What to work on:
All that should come back is the lines of the data below from the one containing "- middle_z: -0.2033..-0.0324" to the one containing "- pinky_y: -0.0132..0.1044", inclusive, exactly as they stand.

Saved entries:
╔══
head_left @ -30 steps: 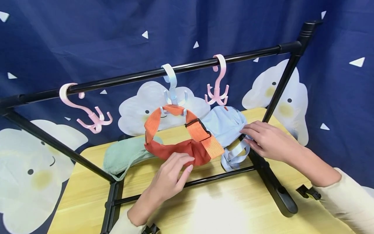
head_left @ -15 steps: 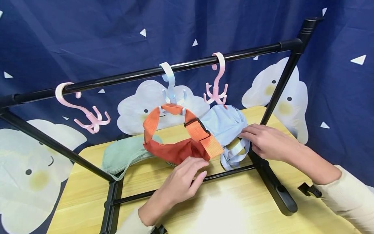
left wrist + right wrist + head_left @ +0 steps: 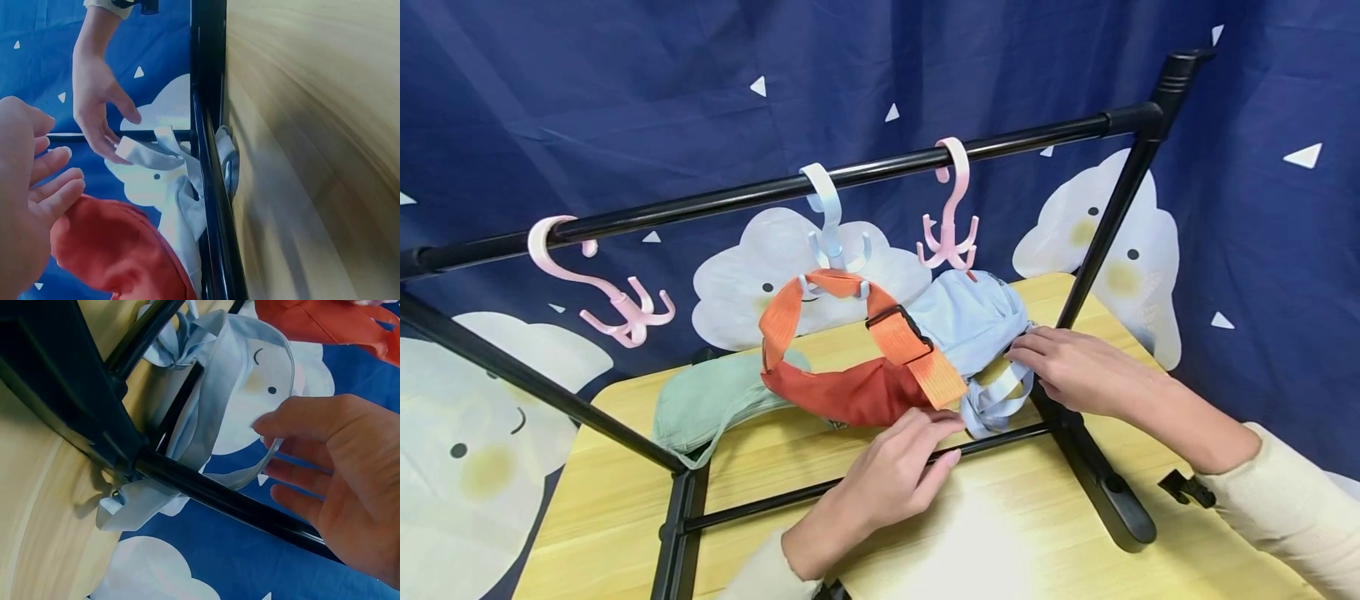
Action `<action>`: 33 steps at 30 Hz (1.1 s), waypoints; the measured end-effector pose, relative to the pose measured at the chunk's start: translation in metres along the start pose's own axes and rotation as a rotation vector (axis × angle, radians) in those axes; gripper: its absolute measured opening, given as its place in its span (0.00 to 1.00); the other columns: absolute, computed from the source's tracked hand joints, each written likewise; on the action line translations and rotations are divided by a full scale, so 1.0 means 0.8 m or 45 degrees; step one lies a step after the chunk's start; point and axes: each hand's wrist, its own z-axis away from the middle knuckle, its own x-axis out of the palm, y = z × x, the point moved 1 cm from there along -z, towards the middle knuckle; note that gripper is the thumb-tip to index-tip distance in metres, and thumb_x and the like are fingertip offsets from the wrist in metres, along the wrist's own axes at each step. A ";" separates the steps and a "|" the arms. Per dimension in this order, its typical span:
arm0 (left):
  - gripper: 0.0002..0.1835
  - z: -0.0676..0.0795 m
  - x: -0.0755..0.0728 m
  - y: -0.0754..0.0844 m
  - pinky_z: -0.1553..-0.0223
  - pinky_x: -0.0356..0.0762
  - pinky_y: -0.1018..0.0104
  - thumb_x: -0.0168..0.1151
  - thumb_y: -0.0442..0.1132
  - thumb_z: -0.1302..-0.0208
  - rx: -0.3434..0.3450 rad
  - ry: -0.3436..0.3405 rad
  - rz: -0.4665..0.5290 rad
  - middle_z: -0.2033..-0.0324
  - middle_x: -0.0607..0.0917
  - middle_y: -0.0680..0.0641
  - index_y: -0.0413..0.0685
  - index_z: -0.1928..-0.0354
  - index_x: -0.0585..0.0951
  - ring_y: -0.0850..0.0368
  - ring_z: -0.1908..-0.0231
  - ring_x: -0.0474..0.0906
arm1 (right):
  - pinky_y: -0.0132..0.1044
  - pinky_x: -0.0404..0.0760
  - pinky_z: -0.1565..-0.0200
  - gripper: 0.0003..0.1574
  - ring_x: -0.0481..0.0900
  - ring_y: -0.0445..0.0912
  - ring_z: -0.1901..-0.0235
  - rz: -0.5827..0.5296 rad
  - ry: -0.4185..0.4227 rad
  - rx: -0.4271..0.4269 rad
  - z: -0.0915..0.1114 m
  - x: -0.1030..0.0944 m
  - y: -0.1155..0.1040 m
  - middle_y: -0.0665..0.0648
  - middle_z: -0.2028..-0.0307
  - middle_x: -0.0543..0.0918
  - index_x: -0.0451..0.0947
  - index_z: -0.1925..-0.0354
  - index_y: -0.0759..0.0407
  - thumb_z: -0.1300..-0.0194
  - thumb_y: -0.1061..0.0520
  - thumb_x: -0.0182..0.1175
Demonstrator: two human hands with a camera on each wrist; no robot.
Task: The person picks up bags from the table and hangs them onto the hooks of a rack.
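Observation:
My right hand (image 3: 1075,371) holds the light blue strap (image 3: 215,394) of a light blue bag (image 3: 970,317); the strap passes between thumb and fingers in the right wrist view. The bag lies on the table under the rack. A red waist bag (image 3: 850,392) hangs by its orange strap (image 3: 891,337) from the light blue hook (image 3: 831,233). My left hand (image 3: 895,467), fingers loosely bent with nothing in them, is just below the red bag, over the lower bar. In the left wrist view, the left hand (image 3: 28,194) overlaps the red bag's edge.
The black rack (image 3: 745,193) spans the wooden table (image 3: 587,517). Two pink hooks hang from its top bar, one left (image 3: 632,317) and one right (image 3: 950,242). A green bag (image 3: 707,400) lies at the left. Behind is a blue cloud-patterned curtain (image 3: 647,83).
My left hand has moved right along the lower front of the red bag. The right hand stays at the light blue strap, and a strap loop has lifted slightly. The view has shifted a little.

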 end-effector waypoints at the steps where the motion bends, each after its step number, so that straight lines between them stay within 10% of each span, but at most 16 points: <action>1: 0.16 0.000 0.002 0.001 0.41 0.80 0.71 0.58 0.42 0.25 -0.004 -0.009 -0.013 0.45 0.86 0.51 0.46 0.40 0.80 0.59 0.46 0.83 | 0.51 0.83 0.40 0.29 0.84 0.56 0.45 0.002 -0.006 0.001 0.000 0.001 0.000 0.61 0.48 0.86 0.82 0.45 0.64 0.48 0.69 0.72; 33: 0.28 -0.038 0.063 -0.004 0.37 0.80 0.67 0.59 0.49 0.23 -0.297 -0.421 -0.035 0.31 0.77 0.46 0.46 0.28 0.66 0.56 0.37 0.81 | 0.41 0.86 0.52 0.16 0.85 0.47 0.58 0.082 0.041 -0.137 -0.005 0.030 0.004 0.52 0.63 0.88 0.83 0.62 0.58 0.45 0.75 0.68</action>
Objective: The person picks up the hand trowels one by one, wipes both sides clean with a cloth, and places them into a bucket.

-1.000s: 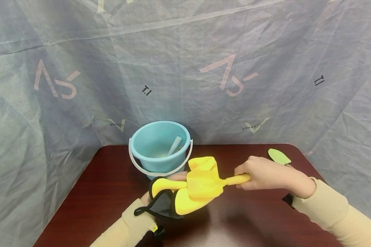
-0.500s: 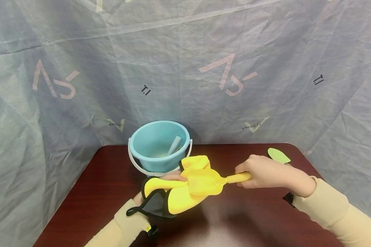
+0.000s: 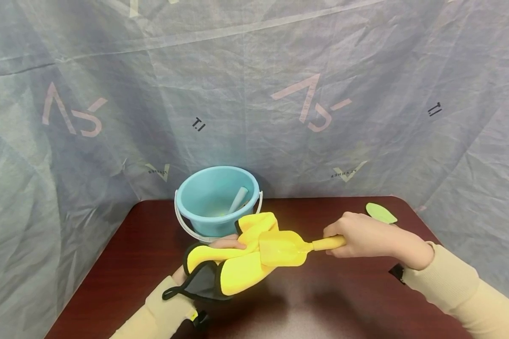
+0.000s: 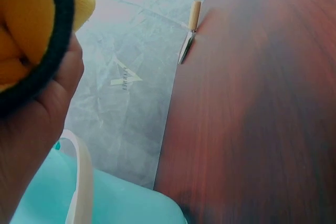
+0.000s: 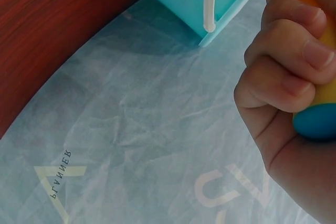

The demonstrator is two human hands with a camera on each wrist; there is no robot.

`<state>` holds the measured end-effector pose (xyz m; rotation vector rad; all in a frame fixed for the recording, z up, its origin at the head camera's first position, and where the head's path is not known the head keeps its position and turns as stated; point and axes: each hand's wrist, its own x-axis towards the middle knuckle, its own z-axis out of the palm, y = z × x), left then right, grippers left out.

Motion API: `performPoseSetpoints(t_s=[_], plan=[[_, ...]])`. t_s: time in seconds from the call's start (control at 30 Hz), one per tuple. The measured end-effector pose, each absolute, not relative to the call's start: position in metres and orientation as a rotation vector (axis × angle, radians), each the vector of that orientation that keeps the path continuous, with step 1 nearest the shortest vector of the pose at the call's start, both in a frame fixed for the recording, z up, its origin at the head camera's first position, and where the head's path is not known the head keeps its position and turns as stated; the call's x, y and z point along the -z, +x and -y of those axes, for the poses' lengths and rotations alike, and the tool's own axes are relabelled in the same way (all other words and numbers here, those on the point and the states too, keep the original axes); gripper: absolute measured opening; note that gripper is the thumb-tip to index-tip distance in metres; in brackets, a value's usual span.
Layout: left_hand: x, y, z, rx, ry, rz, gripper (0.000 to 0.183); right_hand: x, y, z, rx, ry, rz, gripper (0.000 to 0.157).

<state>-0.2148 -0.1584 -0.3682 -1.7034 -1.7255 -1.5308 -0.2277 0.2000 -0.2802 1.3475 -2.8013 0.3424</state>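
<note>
Shovel (image 3: 282,248), quantity one, was held above the counter (image 3: 343,292) by the right hand (image 3: 366,234), fingers curled round its handle. Its blade lay against one yellow cloth (image 3: 242,277), gripped in the left hand's (image 3: 226,242) fingers. One bucket (image 3: 214,228) contained a pale-blue rod (image 3: 238,200); other contents were unclear. Only the right-wrist view showed the shovel's blue end cap (image 5: 317,121); the left-wrist view showed one trowel's (image 4: 193,19) full wooden handle.

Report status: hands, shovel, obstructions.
Left hand gripping yellow cloth. Right hand holding yellow shovel, blade over cloth. Blue bucket close beyond left hand.
</note>
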Motion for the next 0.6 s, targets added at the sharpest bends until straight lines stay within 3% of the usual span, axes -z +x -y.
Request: performPoseSetpoints(t_s=[0.43,0.6], plan=[[0.368,-0.209,0.167,1.467,-1.603,1.809,0.057,0.279,-0.227,-0.201,-0.378,1.339,2.828,0.028],[0.373,-0.207,0.17,1.78,-1.645,1.741,0.037,0.279,-0.226,-0.202,-0.354,1.329,2.82,0.029]])
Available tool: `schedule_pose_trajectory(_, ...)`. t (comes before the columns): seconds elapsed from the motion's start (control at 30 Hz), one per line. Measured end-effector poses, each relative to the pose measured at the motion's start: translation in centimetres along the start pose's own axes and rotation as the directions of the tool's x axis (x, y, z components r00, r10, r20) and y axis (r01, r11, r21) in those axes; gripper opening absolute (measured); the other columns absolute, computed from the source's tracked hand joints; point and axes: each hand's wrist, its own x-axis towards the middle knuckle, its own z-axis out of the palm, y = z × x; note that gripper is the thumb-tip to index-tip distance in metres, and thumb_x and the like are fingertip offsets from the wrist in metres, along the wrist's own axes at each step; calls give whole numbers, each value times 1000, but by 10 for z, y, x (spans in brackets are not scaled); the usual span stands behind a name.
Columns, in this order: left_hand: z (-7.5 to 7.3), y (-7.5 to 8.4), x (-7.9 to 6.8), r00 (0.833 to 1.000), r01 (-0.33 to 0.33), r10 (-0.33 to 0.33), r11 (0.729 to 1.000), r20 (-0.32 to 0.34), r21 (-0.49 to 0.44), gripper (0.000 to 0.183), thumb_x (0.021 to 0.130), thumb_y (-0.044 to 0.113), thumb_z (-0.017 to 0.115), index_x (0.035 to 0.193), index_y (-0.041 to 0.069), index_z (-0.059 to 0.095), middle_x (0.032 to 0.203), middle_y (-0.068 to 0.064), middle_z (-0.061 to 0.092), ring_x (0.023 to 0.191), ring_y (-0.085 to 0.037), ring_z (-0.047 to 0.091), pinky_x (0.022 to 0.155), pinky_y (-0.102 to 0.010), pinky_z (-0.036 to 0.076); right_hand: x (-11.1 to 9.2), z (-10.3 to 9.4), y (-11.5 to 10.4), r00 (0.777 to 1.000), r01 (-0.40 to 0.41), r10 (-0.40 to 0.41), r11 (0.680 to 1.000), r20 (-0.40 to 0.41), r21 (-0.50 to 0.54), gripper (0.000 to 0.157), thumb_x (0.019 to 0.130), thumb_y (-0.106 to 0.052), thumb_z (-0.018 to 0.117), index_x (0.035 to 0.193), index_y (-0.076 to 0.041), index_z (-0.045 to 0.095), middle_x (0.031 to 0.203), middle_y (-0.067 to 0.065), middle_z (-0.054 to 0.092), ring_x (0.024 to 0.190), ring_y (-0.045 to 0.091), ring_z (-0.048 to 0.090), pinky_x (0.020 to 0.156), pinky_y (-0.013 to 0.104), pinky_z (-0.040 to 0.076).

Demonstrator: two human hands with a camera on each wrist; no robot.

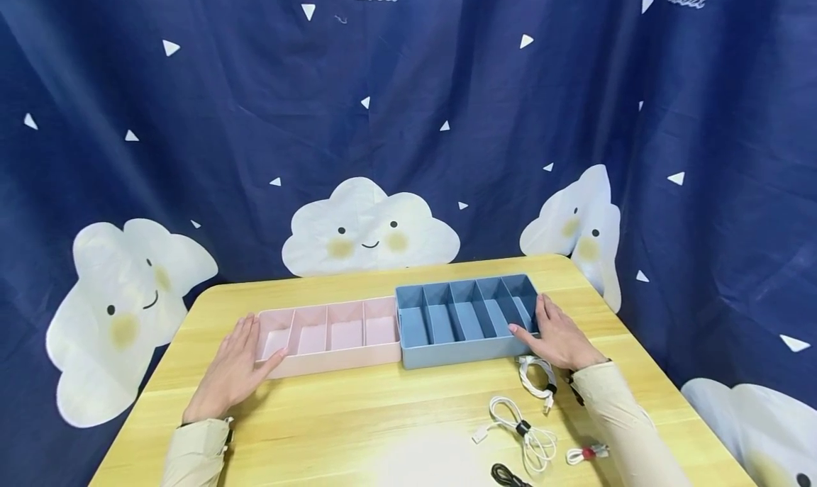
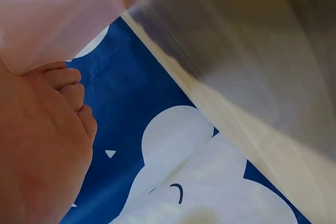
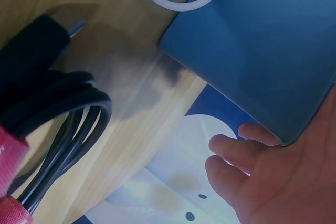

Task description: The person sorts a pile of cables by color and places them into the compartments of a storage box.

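A pink divided box [image 1: 338, 361] and a blue divided box [image 1: 462, 353] stand end to end on the wooden table. My left hand [image 1: 232, 368] lies against the pink box's left end, with the thumb at its front edge. At the blue box's right end rests my right hand [image 1: 560, 337], its thumb on the front rim and its fingers along the side. Beneath the right hand lies a coiled white cable [image 1: 525, 378]. In the right wrist view, a black cable [image 3: 100, 98] with a red strap looms close. The compartments look bare.
Nearer the front right lie a white cable with a black strap [image 1: 523, 428], a small white cable with a red strap [image 1: 588, 452] and a black cable [image 1: 506, 476]. A blue curtain [image 1: 408, 132] with clouds hangs behind the table [image 1: 319, 416].
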Motion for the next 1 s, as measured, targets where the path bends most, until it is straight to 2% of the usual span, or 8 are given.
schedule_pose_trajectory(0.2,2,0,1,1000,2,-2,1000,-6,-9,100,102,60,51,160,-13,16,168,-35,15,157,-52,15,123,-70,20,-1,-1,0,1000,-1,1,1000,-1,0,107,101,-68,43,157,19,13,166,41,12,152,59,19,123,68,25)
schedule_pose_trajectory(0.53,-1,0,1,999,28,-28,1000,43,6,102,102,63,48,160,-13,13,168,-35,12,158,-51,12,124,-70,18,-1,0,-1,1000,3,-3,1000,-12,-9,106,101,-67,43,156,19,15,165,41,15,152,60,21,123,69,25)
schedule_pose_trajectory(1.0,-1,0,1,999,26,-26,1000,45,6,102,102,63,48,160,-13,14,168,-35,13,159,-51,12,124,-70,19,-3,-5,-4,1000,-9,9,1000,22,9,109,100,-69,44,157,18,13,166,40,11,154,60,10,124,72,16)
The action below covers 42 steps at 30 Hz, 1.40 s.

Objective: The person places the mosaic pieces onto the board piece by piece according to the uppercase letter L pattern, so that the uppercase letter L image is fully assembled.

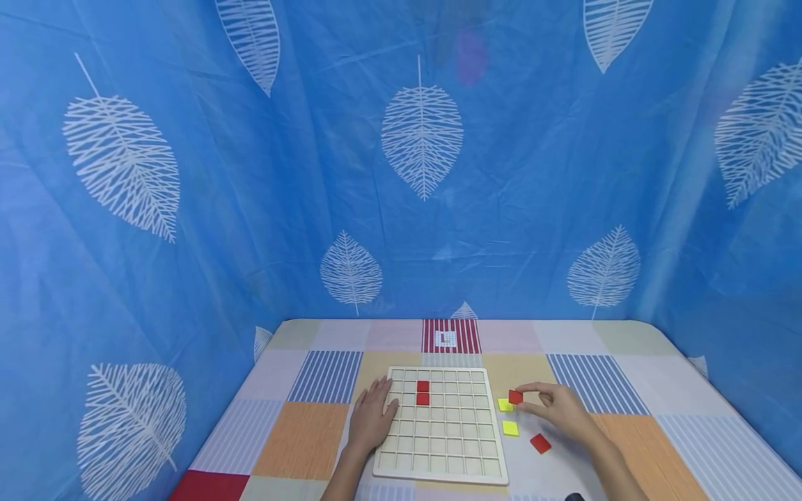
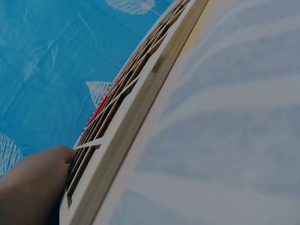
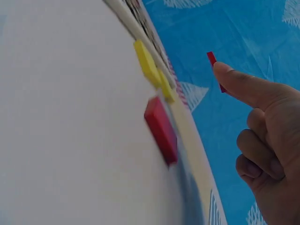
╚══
Solution for this problem:
  - middle_z: -0.2033..-0.0324
  - middle_x: -0.0607..0.0917
  - middle_y: -0.0680..0.0641
  - index_y: -0.0413..0.0685
  - index_z: -0.1928..-0.0354
  - index_x: -0.0585..0.0951
  - ring_y: -0.0850..0.0368
  - ring_z: -0.1908..-0.0231
  - ring_x: -0.0474..0.0906
arm1 (right):
  - pinky_y: -0.0132..0.1044

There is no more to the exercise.